EL VIEJO FANTASMA RACISTA
Que uno de los más influyentes senadores de Estados Unidos, Lindsay Graham, republicano por Carolina del Sur, reconozca hoy que el racismo ha emponzoñado durante décadas el debate a favor y en contra de la reforma migratoria, debería considerarse como un hito en la historia de una nación renuente a reconocer sus defectos en el espejo y que, no pocas veces, le ha negado a sus minorías la igualdad de oportunidades por el color de su piel, su origen o su religión.
El reconocimiento de éste pecado, en una nación que ha consagrado la igualdad de los hombres desde su Declaración de Independencia, debería ser motivo de reflexión y alentar un propósito de enmienda para combatir a ese veneno racista que ha carcomido, durante generaciones, el alma de Estados Unidos.
En un país donde nació la cultura de lo políticamente correcto, para mantener a raya al fantasma racista, los exabruptos de quienes siguen comulgando con la doctrina supremacista del hombre blanco y conservador son y seguirán siendo parte inevitable de una democracia que todos los días avanza por el sendero de lo perfectible, mientras acalla los impulsos de sus demonios internos.
Mientras ello ocurre, el hombre blanco y conservador, seguirá dando rienda suelta a sus temores y obsesiones, de la mano de quienes se han convertido en sus más notables alumnos, algunos de ellos, miembros del selecto club de los llamados gringos coconuts –oscuros por fuera, blancos por dentro–, que un día sí, y otro también, confunden la política con sus ambiciones personales desde el Capitolio.
Algunos de ellos, incluso, sueñan con pasar a la historia como los redentores de los inmigrantes, a quienes han pastoreado durante décadas con la promesa de la salvación, para llevarlos al cielo de la igualdad ciudadana. Claro, siempre y cuando, éstos acepten confesar sus muchos crímenes y pecados contra esa democracia que los ha tolerado como individuos de segunda clase y como esclavos de la era moderna, mientras edificaban sus edificios, embellecían sus parques y jardines, cuidaban a los niños del hombre y la mujer blancos y les servían la mesa.

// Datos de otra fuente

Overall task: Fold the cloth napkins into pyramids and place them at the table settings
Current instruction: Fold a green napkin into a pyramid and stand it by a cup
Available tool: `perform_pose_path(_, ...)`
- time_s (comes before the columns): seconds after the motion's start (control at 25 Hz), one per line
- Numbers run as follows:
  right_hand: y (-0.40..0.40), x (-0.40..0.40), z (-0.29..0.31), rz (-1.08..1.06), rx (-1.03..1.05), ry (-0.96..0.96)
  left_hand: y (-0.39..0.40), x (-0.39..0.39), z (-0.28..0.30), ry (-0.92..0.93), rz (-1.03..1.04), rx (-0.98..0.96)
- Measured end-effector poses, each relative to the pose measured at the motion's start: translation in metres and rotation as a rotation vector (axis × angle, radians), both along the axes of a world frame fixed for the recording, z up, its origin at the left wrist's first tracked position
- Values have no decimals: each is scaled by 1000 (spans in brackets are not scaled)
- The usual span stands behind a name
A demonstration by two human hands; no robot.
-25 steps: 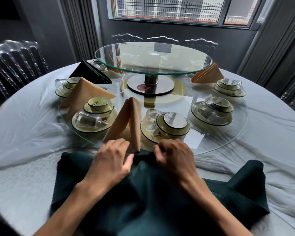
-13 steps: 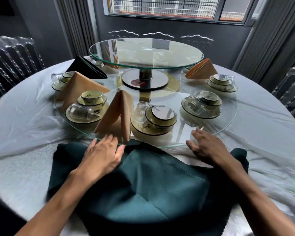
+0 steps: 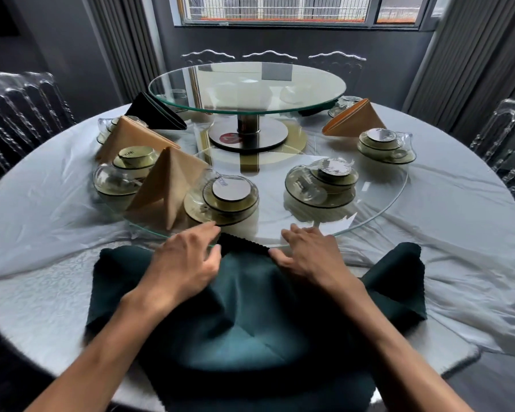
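**Presently: green napkin, first folds in hand**

Green napkin (image 3: 250,316): lies spread and rumpled on the near edge of the table (image 3: 42,233), its far corner drawn up between the hands.
Left hand (image 3: 188,263): fingers curled over the cloth, thumb pinching the fold by the corner.
Right hand (image 3: 308,257): fingers fairly straight, resting on the fold's edge; whether it pinches I cannot tell.
Step, by my judgement: early folding, no pyramid yet. The next move calls for matched edges and a pressed crease.
Beyond: glass turntable (image 3: 393,200) bearing wrapped dish sets (image 3: 226,197), tan pyramids (image 3: 167,185) and a black pyramid (image 3: 152,113).
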State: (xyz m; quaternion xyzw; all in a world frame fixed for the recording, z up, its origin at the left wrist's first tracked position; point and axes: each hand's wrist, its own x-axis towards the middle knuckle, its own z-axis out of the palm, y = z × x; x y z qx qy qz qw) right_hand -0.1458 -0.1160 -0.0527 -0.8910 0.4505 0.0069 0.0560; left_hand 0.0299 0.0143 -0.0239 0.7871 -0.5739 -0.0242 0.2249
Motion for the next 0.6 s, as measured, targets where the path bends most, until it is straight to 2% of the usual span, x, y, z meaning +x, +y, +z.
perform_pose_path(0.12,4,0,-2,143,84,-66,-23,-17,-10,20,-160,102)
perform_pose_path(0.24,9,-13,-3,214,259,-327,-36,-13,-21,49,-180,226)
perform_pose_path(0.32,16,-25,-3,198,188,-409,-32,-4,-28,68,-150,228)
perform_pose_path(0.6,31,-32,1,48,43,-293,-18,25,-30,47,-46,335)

Que hoy mismo, la posibilidad de conceder o no ciudadanía a millones de indocumentados se haya convertido en moneda de cambio del debate migratorio, debería ser motivo de reflexión. Que el cálculo político de los republicanos se haya transformado en tabla de salvación de quienes van camino de convertirse en la minoría más influyente de este país, es algo que invita al sarcasmo y a la indignación.
Para quienes todos los días luchan, sin éxito, por no sucumbir al cinismo de la clase política en Washington, la tesis del mal menor (es decir aceptar la idea de la ciudadanía condicionada o a plazos) se abre paso como la única forma de terminar con la pesadilla de las deportaciones y la zozobra de la ilegalidad.

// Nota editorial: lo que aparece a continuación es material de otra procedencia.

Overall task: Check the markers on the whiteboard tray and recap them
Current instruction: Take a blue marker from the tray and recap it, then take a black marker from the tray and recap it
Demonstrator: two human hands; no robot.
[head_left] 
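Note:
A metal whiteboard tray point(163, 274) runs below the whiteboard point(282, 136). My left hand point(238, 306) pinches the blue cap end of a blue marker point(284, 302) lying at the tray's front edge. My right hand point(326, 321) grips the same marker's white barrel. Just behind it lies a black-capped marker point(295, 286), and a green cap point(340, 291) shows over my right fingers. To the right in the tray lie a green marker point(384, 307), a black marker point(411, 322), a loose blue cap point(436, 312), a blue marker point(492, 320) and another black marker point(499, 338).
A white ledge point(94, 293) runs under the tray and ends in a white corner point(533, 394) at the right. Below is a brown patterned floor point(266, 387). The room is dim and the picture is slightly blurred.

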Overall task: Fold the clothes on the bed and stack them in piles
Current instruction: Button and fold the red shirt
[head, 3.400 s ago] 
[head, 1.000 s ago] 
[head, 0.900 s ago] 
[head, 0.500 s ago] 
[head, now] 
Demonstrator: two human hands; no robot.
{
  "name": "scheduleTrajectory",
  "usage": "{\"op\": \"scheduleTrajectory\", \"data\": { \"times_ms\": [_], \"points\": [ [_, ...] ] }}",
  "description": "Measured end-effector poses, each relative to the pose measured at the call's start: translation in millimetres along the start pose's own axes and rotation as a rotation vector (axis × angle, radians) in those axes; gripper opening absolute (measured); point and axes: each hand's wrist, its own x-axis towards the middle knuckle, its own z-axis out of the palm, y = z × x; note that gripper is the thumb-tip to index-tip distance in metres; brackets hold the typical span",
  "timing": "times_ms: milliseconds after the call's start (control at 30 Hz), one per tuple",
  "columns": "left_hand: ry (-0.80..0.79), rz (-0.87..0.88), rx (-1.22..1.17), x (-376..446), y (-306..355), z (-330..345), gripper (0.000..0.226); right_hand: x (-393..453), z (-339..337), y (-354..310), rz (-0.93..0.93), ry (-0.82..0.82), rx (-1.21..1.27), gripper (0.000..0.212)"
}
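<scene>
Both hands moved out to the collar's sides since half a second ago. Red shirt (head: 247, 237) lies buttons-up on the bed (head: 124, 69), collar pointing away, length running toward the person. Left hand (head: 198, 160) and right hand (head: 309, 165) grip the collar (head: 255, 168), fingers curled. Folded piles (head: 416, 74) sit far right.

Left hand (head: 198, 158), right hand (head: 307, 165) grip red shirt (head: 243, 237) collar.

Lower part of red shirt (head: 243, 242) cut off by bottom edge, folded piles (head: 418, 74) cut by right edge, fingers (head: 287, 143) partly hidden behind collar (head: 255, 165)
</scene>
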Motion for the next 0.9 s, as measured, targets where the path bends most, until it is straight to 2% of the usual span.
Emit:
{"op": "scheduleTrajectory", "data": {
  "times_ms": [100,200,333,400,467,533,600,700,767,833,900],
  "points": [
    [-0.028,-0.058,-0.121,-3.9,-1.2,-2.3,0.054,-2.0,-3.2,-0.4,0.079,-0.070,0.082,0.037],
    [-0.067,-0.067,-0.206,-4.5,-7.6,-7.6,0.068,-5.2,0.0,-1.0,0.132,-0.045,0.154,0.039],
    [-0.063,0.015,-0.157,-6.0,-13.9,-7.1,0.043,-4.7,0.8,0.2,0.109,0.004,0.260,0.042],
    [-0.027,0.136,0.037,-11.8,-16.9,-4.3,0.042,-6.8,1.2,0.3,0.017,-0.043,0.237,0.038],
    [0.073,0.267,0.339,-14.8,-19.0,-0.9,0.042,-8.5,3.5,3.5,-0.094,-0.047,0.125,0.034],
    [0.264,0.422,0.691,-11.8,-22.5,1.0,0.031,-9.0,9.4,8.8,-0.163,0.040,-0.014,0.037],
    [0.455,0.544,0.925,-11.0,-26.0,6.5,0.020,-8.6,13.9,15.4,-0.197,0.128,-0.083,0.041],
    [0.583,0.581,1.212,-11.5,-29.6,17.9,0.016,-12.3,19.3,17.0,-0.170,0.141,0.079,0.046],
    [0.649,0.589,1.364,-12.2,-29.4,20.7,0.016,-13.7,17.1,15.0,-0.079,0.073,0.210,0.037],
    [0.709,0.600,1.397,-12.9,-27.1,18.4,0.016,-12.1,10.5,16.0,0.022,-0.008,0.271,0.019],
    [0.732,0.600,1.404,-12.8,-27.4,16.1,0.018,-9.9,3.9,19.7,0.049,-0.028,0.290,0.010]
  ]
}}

Irónicamente, la que es presentada como la única forma de sacar del limbo y la clandestinidad a millones de inmigrantes es, al mismo tiempo, la única forma de rescatar al partido republicano de su intrascendencia futura y de su furor extremista, por culpa de esos racistas que hoy son señalados por senadores como Lindsay Graham.

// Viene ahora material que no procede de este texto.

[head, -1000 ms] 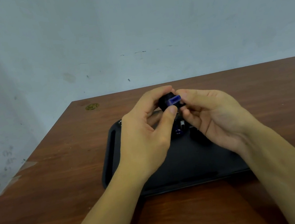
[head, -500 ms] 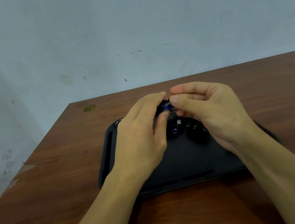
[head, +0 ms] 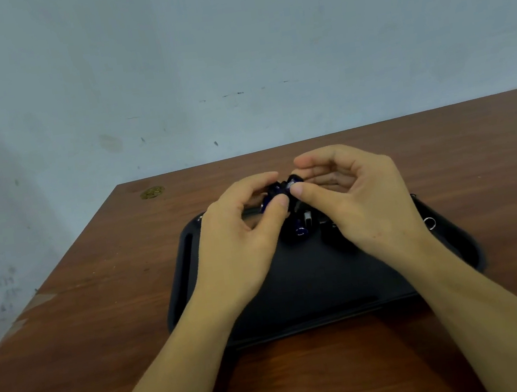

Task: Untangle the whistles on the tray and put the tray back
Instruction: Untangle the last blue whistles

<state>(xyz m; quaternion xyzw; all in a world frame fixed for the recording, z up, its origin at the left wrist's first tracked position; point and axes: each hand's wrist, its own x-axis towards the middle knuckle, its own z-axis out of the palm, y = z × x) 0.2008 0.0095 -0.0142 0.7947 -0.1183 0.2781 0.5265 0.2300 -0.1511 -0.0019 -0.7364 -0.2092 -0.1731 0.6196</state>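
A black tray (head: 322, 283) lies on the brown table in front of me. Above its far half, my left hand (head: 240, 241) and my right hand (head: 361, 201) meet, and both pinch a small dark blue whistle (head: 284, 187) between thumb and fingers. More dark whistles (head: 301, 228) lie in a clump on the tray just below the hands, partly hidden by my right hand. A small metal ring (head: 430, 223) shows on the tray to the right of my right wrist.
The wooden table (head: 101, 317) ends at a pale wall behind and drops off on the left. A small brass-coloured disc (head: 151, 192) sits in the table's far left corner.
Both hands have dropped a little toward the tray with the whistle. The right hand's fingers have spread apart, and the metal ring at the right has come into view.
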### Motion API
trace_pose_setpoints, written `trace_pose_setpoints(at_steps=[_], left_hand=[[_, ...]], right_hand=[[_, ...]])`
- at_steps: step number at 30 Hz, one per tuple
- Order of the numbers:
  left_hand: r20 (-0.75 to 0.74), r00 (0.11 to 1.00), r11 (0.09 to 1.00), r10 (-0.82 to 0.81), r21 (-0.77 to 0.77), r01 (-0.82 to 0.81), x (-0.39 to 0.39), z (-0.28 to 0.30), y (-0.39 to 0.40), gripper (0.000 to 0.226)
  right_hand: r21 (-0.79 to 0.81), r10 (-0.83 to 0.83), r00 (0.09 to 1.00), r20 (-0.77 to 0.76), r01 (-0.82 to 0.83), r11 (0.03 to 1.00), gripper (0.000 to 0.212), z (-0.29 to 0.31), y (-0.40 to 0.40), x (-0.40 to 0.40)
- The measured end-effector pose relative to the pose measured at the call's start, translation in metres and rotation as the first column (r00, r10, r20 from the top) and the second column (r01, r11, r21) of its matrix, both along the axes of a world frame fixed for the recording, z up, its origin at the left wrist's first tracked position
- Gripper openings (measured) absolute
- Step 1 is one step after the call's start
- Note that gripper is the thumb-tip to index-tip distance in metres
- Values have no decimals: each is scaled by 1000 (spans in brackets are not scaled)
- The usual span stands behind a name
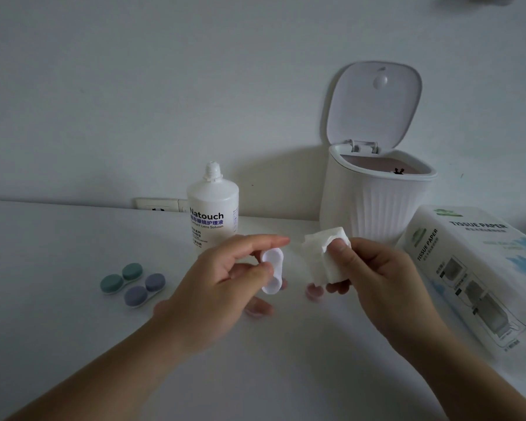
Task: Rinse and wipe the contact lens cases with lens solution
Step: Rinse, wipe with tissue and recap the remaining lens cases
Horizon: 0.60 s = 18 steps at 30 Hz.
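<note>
The left hand (225, 278) pinches the open white lens case (272, 273) with its wells turned toward the right hand (374, 275), which grips a folded tissue (319, 253), likely for wiping. They're apart, above the worktop (58, 329). The solution bottle (213, 214), green case (121, 278) and purple case (145, 290) sit left; an open bin (374, 202) and tissue pack (480, 268) crowd the right

Both hands raised, left (225, 278) and right (368, 268), fingers curled.
</note>
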<state>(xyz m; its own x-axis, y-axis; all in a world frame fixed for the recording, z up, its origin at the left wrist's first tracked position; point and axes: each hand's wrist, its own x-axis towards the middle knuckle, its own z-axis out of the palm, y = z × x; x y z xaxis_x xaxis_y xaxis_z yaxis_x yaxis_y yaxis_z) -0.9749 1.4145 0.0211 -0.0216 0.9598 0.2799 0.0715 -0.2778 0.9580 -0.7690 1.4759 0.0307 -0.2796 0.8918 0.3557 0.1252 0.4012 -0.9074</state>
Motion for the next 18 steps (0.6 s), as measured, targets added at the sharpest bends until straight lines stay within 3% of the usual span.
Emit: trace_pose_setpoints(at_steps=[7,10,18], left_hand=[[-115,993,999,-34,12,36,1,-5,-1,38],[-108,994,1000,-1,19,3,2,-5,-1,25],[-112,994,1000,17,9,-16,2,-7,2,26]], right_hand=[[-5,17,997,76,-16,1000,43,-3,-1,-1],[13,64,993,103,-66,998,47,-5,-2,-1],[-63,274,944,186,-266,962,28,-10,-5,-6]])
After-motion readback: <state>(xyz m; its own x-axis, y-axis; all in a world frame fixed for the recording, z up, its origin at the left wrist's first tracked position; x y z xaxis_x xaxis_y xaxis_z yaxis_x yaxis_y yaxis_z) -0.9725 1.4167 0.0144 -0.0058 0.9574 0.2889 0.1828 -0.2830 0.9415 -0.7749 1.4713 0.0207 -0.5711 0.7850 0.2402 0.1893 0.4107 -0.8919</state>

En pocas palabras, la negativa a conceder una ciudadanía en automático a los inmigrantes, acompañada por la reiterada exigencia de invertir cifras exorbitantes para tratar de sellar la frontera con México, es la única forma en que los republicanos podrán salir de ese extremo en el que se han arrinconado a sí mismos.
¿Y quien va a lanzarles la cuerda del rescate desde el centro?. Pues los demócratas y el presidente Barack Obama. Si, el mismo Obama que, hace pocos días, reconoció en entrevista con The New Yorker, que aún hay gente (en Estados Unidos) a quien no le caigo bien porque soy un presidente negro.
Quien lo diría. Por un capricho de la historia, podría decirse que Barack Obama se encuentra hoy en las antípodas de otros presidentes que le precedieron, como Harry Truman. A pesar de ser demócrata, a Harry Truman siempre le persiguieron sus demonios racistas. Nacido en el seno de una familia de granjeros en Kansas, Truman llegó a escribir en una carta fechada en el año 1911:
Estoy firmemente convencido de que los negros deberían estar en África, los hombres amarillos de Asia y los hombres blancos de Europa y América”.
Irónicamente, Truman sería uno de los presidentes que hicieron de los derechos civiles una de las prioridades de su gobierno. Aunque, según la recolección de varios historiadores, nunca dejó de usar epítetos de carácter racial.
Por lo visto, desde entonces, el viejo fantasma racista sigue viajando en el mismo tranvía que hoy comparten el hombre blanco y conservador, con esas minorías que son la nueva mayoría en Estados Unidos, y con esas contradicciones que muestran lo mejor, pero también lo peor de su democracia.